In terms of skin texture, Raffles takes the win. St. Regis’ rendition is great as well, but somehow it doesn’t have that same “ooooooh” effect as compared to the one from Raffles Hotel.
Grand Hyatt Brown Sugar Milk Tea Truffle Mooncake ($10)
First impression: Way sweeter than the rest. We had high expectations for this, but the mooncake was simply too sweet for us. Also, it didn’t really taste like brown sugar milk tea which was really disappointing. They used Assam tea infused with gula melaka, and we highly suspect that gula melaka was the cause as to why the mooncake turned out to be so sweet.
Unlike the other two hotels which allowed us to buy in quantities of 1 or 2, Grand Hyatt’s Snowskin mooncakes are usually sold in a box of 8. There is currently an online Earlybird promotion that essentially lets you bring home 8 snow skin mooncakes with flavours of your choice at $52 nett. (U.P. $80) At only $6.50 each, Grand Hyatt is definitely one of the more economical options.
We highly recommend the Champagne and Lychee Martini flavours as they definitely fared better compared to the Brown Sugar Milk Tea ones.
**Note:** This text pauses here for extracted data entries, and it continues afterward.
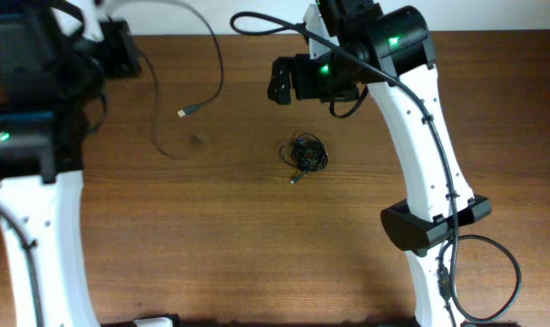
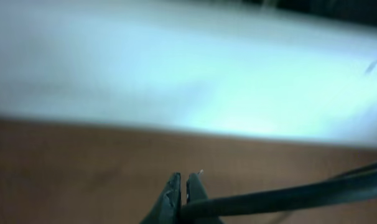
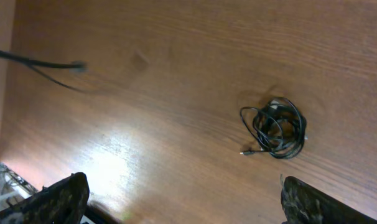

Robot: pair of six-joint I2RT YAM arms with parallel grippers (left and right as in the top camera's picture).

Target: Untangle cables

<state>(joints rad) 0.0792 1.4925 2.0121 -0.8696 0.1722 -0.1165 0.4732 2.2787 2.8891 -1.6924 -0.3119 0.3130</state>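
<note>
Lying near the middle of the tabletop, a little toward the far edge and the right side, the tangle [image 1: 304, 154] is a small dark knot of thin black cords wound in tight loops, with one short plug end poking out toward the near edge. The right wrist view shows the same tangle [image 3: 275, 127] flat on the wood, with a small plug tip at its left. The right gripper [image 1: 279, 82] hangs above the table between the tangle and the far edge. Its fingers [image 3: 64, 199] are spread wide at the two lower corners of its own view, with nothing between them and nothing touching the cords. A loose cable [image 1: 219, 64] runs apart from the knot: it sweeps in an arc from the far left corner and ends in a light-tipped plug [image 1: 182, 113] resting on the wood, well to the left of the tangle. The left gripper [image 1: 121, 50] sits at that far left corner. In its blurred wrist view the left gripper [image 2: 181, 183] has its two fingers pressed almost together, and a black cord, the loose cable [image 2: 288, 196], leaves them toward the right, so it appears pinched between them. The table [image 1: 257, 254] is dark brown wood.
</note>
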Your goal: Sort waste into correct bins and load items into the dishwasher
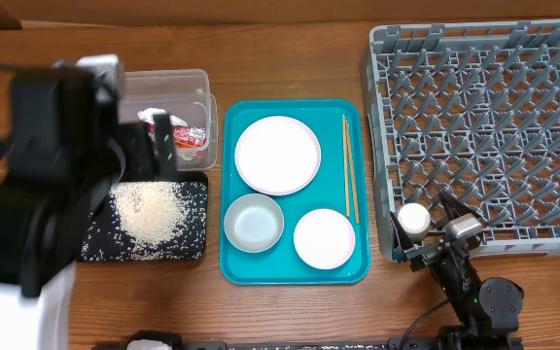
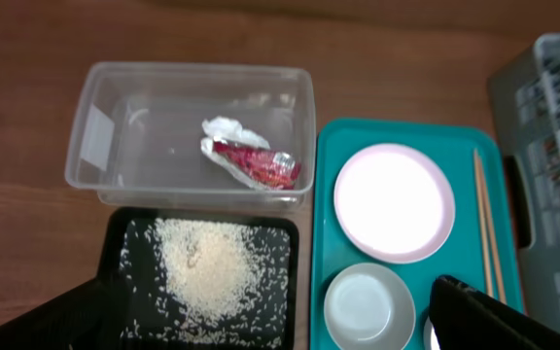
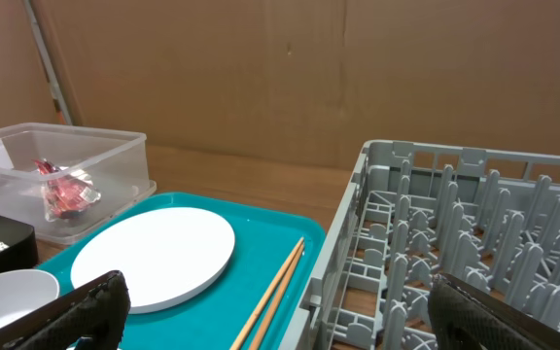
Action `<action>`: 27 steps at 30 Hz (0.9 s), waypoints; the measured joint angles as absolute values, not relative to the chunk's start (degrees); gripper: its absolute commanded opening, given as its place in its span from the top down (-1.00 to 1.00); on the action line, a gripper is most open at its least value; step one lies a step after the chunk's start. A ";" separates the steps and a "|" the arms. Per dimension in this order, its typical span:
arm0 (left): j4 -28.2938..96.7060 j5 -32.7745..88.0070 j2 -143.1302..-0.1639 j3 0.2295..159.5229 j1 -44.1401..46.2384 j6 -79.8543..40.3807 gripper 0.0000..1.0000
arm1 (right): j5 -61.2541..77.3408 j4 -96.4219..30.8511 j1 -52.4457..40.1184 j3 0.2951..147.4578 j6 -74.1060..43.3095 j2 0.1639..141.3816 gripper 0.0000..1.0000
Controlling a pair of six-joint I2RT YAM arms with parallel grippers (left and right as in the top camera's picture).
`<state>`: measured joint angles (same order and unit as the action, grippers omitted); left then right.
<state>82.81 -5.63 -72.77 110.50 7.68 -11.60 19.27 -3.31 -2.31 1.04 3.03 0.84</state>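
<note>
The red-and-white wrapper with tissue (image 2: 251,160) lies inside the clear tub (image 2: 100,146). Loose rice (image 2: 207,267) is heaped in the black tray (image 2: 129,238) in front of it. My left gripper (image 2: 280,332) hangs open above the black tray and the teal tray's left edge, holding nothing. On the teal tray (image 1: 295,270) are a white plate (image 1: 277,154), two bowls (image 1: 254,222) (image 1: 324,238) and chopsticks (image 1: 350,165). A small white cup (image 1: 414,218) sits at the front left corner of the grey dish rack (image 1: 484,136). My right gripper (image 3: 295,326) is open and empty, straddling the rack's left wall.
The left arm (image 1: 47,175) covers the left parts of the tub and black tray in the overhead view. The right arm's base (image 1: 474,292) stands just in front of the rack. Bare wooden table lies beyond the tub and along the front edge.
</note>
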 measured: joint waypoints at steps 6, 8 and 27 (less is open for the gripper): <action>66.76 -6.07 -59.22 98.89 7.68 -11.03 -1.00 | 19.27 -3.29 -2.28 1.04 3.03 0.84 -1.00; 61.58 -6.22 -55.40 93.06 7.68 -10.50 -1.00 | 19.27 -3.29 -2.28 1.04 3.03 0.84 -1.00; 21.04 -5.96 -23.09 37.87 7.68 -10.31 -1.00 | 19.27 -3.53 -2.31 1.04 3.03 0.84 -1.00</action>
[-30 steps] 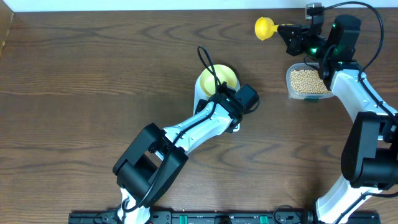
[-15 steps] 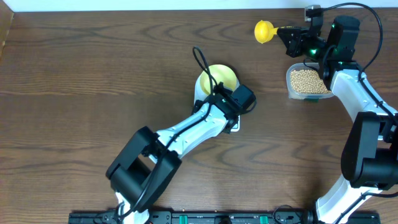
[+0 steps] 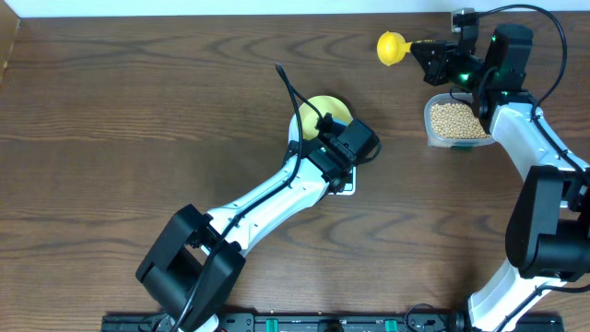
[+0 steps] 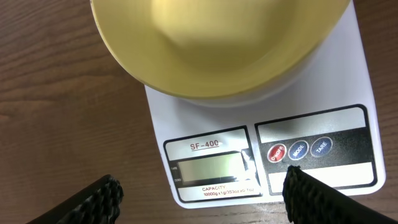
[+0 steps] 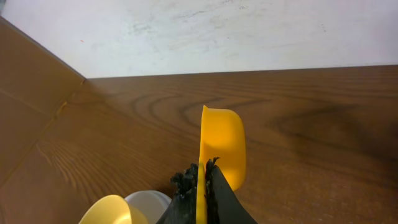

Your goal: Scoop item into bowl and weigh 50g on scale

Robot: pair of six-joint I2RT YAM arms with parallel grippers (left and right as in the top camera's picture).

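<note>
The white scale (image 4: 261, 155) is a long shape. Its long way runs from the bowl end to the end with the grey display (image 4: 211, 168) and the round buttons (image 4: 298, 150). The button end points at the left gripper (image 4: 205, 196).

The pale yellow bowl (image 4: 217, 43) sits on top of the scale, at the far end from the buttons.

The scale stands on a brown wood table (image 3: 138, 111). A white wall (image 5: 217, 31) rises at the back of the table, far behind the scale.

The left gripper hangs over the button end of the scale. Its jaws are spread wide and nothing is in them. One black fingertip (image 4: 311, 193) is just beside the red button; I cannot tell if it touches.

Well off to the side of the scale, the right gripper (image 3: 433, 57) is squeezed tight on the handle of a yellow scoop (image 3: 392, 44). The scoop's cup points back toward the scale's side of the table.

The tan beans (image 3: 454, 118) lie in a clear tub (image 3: 430, 129), also well apart from the scale.
</note>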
So, is it worth the money?
After trying the mooncakes from the different price points, we are confident that higher-priced mooncakes offered a higher degree of quality – at least to us.
Of course, we’re not telling you to get the most expensive mooncakes out there as some of them are ridiculously overpriced, but as far as quality is concerned, most of them from hotels and major brands will make the mark. But if you want to treat yourself, go for Raffles Hotel’s mooncakes.
In all honesty, we seriously do not recommend those cheap mooncakes from supermarkets, unless you just need to satisfy your cravings for overly-sweet lotus paste with cheap pastry.